• TASK TO CARRY OUT
Could you repeat all of the entries below word for word, apart from the pictures?

• DATA

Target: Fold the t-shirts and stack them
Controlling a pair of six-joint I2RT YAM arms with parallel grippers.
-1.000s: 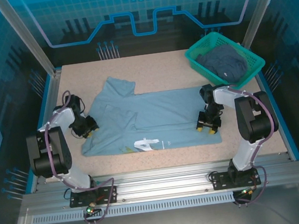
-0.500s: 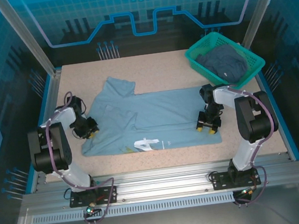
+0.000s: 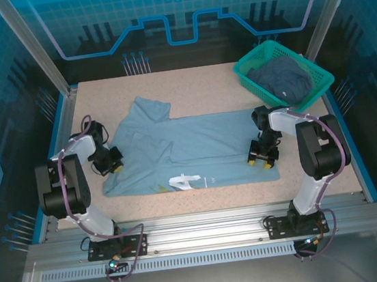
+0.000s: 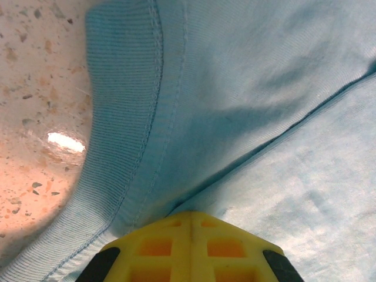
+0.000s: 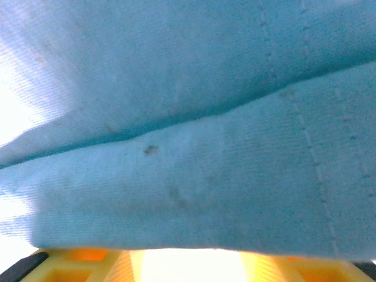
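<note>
Item one: pale t-shirt (image 3: 190, 151), blue-grey, spread flat across the middle of the speckled surface (image 3: 195, 85), one sleeve toward the far left, a strip of white print near its near edge. Item two: dark t-shirt (image 3: 282, 78), crumpled inside the teal mesh basket (image 3: 245, 72) at the far right corner, well apart from the first. Left arm: we note it rising from its base, bent at the elbow near the left edge, wrist turned inward and low. Left claw (image 3: 112, 161): at the left border of the pale t-shirt, yellow fingers (image 4: 191, 247) pressed together and pinching the cloth just beside the ribbed collar (image 4: 117, 117), a crease running straight into the tips. Right arm: we record it folded forward and over, wrist pointing down. Right claw (image 3: 261, 161): at the shirt's right end near the hem; cloth drapes across its fingers (image 5: 88, 264) in the wrist view, so we cannot tell whether it pinches or stands spread.
</note>
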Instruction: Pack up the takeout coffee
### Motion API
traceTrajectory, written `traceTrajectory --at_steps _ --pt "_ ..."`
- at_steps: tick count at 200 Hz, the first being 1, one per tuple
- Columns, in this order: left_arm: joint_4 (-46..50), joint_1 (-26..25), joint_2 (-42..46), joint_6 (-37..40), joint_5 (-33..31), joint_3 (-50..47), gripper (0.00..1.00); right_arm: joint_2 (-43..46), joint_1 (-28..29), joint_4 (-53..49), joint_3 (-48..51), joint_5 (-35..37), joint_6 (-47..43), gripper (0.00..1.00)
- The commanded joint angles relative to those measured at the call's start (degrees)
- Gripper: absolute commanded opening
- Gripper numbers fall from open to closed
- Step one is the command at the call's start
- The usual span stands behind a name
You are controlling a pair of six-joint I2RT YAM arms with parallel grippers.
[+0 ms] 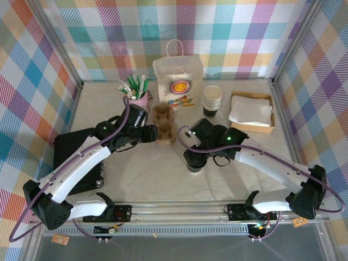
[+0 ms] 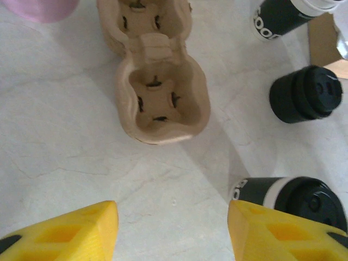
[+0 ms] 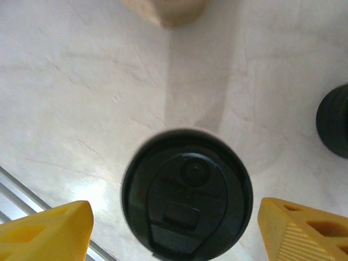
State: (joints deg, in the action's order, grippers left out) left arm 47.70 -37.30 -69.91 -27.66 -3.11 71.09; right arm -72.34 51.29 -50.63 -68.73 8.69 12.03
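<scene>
A takeout coffee cup with a round black lid [image 3: 187, 215] stands on the table right under my right gripper [image 3: 174, 231]. The yellow fingers [image 3: 49, 231] stand open on either side of the lid, with a gap on each side. From above, that cup [image 1: 192, 164] sits below the right gripper [image 1: 196, 155]. A second lidded cup [image 2: 304, 92] stands further off, and the first one [image 2: 296, 198] lies just beyond my left gripper's right finger. The left gripper [image 2: 171, 231] is open over bare table, just short of the brown pulp cup carrier [image 2: 163, 98].
A white paper bag [image 1: 178, 81] stands at the back. A stack of lidless cups [image 1: 212, 100] and a box of napkins [image 1: 251, 111] sit to its right. A pink cup of pens [image 1: 136, 92] is at the left, and a black pad [image 1: 73, 163] lies under the left arm.
</scene>
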Motion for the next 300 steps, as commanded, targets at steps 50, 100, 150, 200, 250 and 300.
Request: traceTrajectory --at_steps 50,100,150,200,250,300 --pt "-13.69 -5.74 -2.26 -4.24 18.43 -5.15 0.46 11.72 -16.52 -3.12 7.46 -15.81 13.34 0.42" --pt "-17.31 -7.12 -10.02 -3.89 22.98 -5.30 0.41 13.01 -18.37 0.61 14.96 -19.48 17.51 0.20" --pt "-18.55 -7.13 -14.23 -2.98 26.14 -6.57 0.34 11.76 -20.04 3.07 18.57 -20.77 16.09 0.17" --pt "-18.13 -7.10 -16.13 -2.58 27.62 -7.19 0.33 10.49 -21.39 6.54 21.12 -22.50 15.66 0.17" --pt "-19.69 -7.10 -16.66 -2.71 30.37 -9.51 0.32 9.36 -22.04 9.29 22.32 -24.98 15.39 0.16" --pt "-20.58 -7.04 -17.02 -2.93 32.13 -10.09 0.32 8.88 -22.28 10.51 22.87 -25.98 15.39 0.15"
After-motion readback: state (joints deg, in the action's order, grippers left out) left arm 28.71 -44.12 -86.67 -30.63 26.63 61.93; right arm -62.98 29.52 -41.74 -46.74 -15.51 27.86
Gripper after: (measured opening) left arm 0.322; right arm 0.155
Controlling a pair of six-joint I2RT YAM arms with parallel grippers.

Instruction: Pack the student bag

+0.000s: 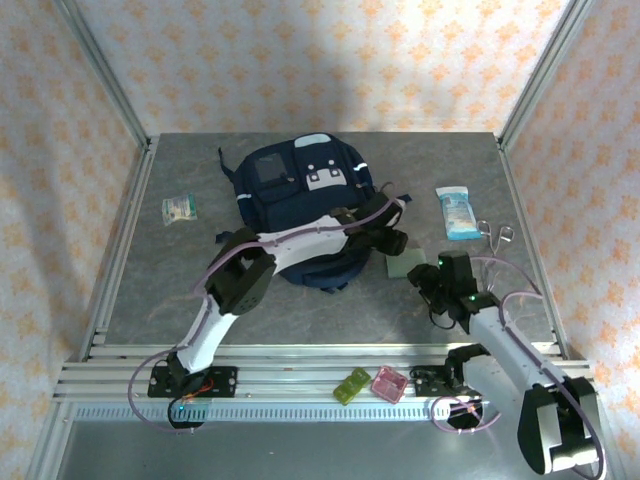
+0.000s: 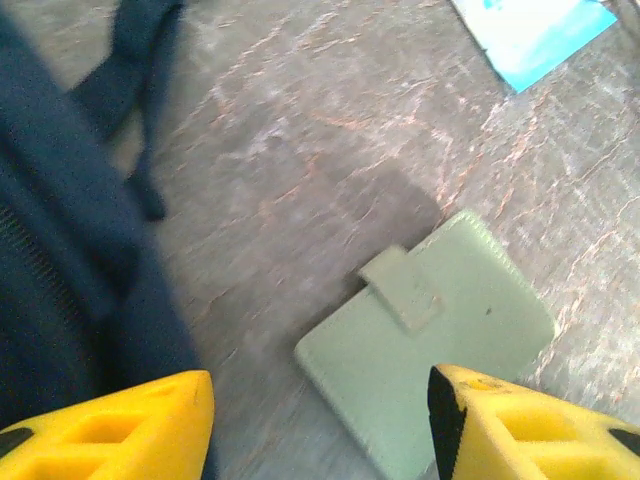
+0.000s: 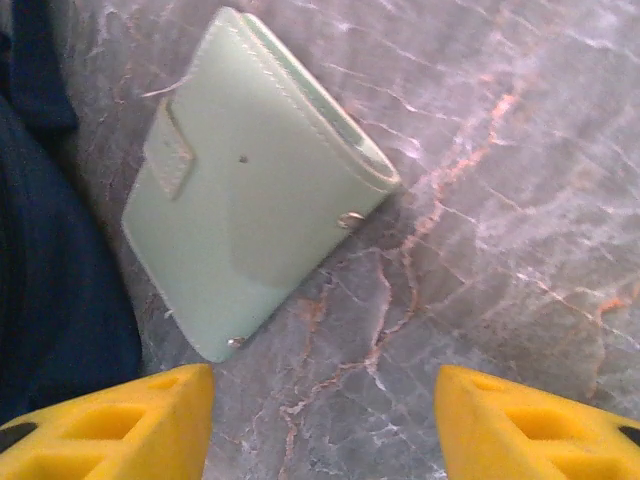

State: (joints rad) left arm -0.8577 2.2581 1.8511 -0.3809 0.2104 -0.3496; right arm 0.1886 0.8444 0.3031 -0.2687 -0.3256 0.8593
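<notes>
We see a grey marbled table (image 1: 200, 290). Mint wallet (image 3: 250, 200) lies flat just ahead of the right gripper (image 3: 320, 425), under the left gripper (image 2: 320, 425). Student bag (image 1: 305, 205) sits left of both. Tissue pack (image 1: 459, 212) lies beyond them, small packet (image 1: 180, 207) far left.

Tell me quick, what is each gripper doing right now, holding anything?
Left gripper: open, holding nothing, over the green wallet.
Right gripper: open, holding nothing, wallet just ahead of it.

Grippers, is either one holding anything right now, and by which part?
Nothing is held. The left gripper and right gripper are both open with nothing between the fingers, and the green wallet lies flat on the table, ungripped.
</notes>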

• SOLVED PROBLEM
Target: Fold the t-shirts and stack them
Controlling a pair of six-joint I2RT YAM arms with parallel grippers.
-1.000s: 
-0.500s: 
+0.000s: 
+0.000s: 
+0.000s: 
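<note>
Item one: pale t-shirt (image 3: 190, 151), blue-grey, spread flat across the middle of the speckled surface (image 3: 195, 85), one sleeve toward the far left, a strip of white print near its near edge. Item two: dark t-shirt (image 3: 282, 78), crumpled inside the teal mesh basket (image 3: 245, 72) at the far right corner, well apart from the first. Left arm: we note it rising from its base, bent at the elbow near the left edge, wrist turned inward and low. Left claw (image 3: 112, 161): at the left border of the pale t-shirt, yellow fingers (image 4: 191, 247) pressed together and pinching the cloth just beside the ribbed collar (image 4: 117, 117), a crease running straight into the tips. Right arm: we record it folded forward and over, wrist pointing down. Right claw (image 3: 261, 161): at the shirt's right end near the hem; cloth drapes across its fingers (image 5: 88, 264) in the wrist view, so we cannot tell whether it pinches or stands spread.
</note>
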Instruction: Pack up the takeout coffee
### Motion API
traceTrajectory, written `traceTrajectory --at_steps _ --pt "_ ..."`
- at_steps: tick count at 200 Hz, the first being 1, one per tuple
- Columns, in this order: left_arm: joint_4 (-46..50), joint_1 (-26..25), joint_2 (-42..46), joint_6 (-37..40), joint_5 (-33..31), joint_3 (-50..47), gripper (0.00..1.00); right_arm: joint_2 (-43..46), joint_1 (-28..29), joint_4 (-53..49), joint_3 (-48..51), joint_5 (-35..37), joint_6 (-47..43), gripper (0.00..1.00)
- The commanded joint angles relative to those measured at the call's start (degrees)
- Gripper: absolute commanded opening
- Gripper numbers fall from open to closed
- Step one is the command at the call's start
- The usual span stands behind a name
You are controlling a pair of six-joint I2RT YAM arms with parallel grippers.
[+0 ms] 
[+0 ms] 
[+0 ms] 
State: (joints deg, in the action's order, grippers left out) left arm 47.70 -37.30 -69.91 -27.66 -3.11 71.09; right arm -72.34 51.29 -50.63 -68.73 8.69 12.03
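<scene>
A takeout coffee cup with a round black lid [image 3: 187, 215] stands on the table right under my right gripper [image 3: 174, 231]. The yellow fingers [image 3: 49, 231] stand open on either side of the lid, with a gap on each side. From above, that cup [image 1: 192, 164] sits below the right gripper [image 1: 196, 155]. A second lidded cup [image 2: 304, 92] stands further off, and the first one [image 2: 296, 198] lies just beyond my left gripper's right finger. The left gripper [image 2: 171, 231] is open over bare table, just short of the brown pulp cup carrier [image 2: 163, 98].
A white paper bag [image 1: 178, 81] stands at the back. A stack of lidless cups [image 1: 212, 100] and a box of napkins [image 1: 251, 111] sit to its right. A pink cup of pens [image 1: 136, 92] is at the left, and a black pad [image 1: 73, 163] lies under the left arm.
</scene>
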Motion for the next 300 steps, as commanded, targets at steps 50, 100, 150, 200, 250 and 300.
Request: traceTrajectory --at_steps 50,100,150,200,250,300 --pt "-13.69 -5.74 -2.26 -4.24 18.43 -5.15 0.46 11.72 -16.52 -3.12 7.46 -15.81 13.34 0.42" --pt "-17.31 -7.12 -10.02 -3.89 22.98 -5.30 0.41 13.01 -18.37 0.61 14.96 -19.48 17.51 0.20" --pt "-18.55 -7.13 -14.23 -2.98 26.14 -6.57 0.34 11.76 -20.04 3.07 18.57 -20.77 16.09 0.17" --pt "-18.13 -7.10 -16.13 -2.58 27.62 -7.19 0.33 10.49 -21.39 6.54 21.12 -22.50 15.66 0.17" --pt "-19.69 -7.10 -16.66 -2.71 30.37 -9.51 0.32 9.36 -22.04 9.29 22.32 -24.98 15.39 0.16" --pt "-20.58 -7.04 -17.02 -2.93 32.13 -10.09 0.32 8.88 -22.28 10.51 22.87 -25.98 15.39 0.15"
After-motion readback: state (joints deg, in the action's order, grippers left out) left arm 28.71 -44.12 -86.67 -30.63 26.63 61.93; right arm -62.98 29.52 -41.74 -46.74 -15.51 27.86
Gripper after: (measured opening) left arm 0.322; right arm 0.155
Controlling a pair of six-joint I2RT YAM arms with parallel grippers.

Instruction: Pack the student bag

+0.000s: 
+0.000s: 
+0.000s: 

State: (joints rad) left arm -0.8577 2.2581 1.8511 -0.3809 0.2104 -0.3496; right arm 0.1886 0.8444 0.3031 -0.2687 -0.3256 0.8593
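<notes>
We see a grey marbled table (image 1: 200, 290). Mint wallet (image 3: 250, 200) lies flat just ahead of the right gripper (image 3: 320, 425), under the left gripper (image 2: 320, 425). Student bag (image 1: 305, 205) sits left of both. Tissue pack (image 1: 459, 212) lies beyond them, small packet (image 1: 180, 207) far left.

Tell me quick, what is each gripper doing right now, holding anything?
Left gripper: open, holding nothing, over the green wallet.
Right gripper: open, holding nothing, wallet just ahead of it.

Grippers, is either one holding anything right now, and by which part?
Nothing is held. The left gripper and right gripper are both open with nothing between the fingers, and the green wallet lies flat on the table, ungripped.
</notes>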

Besides this answer, nothing more is needed.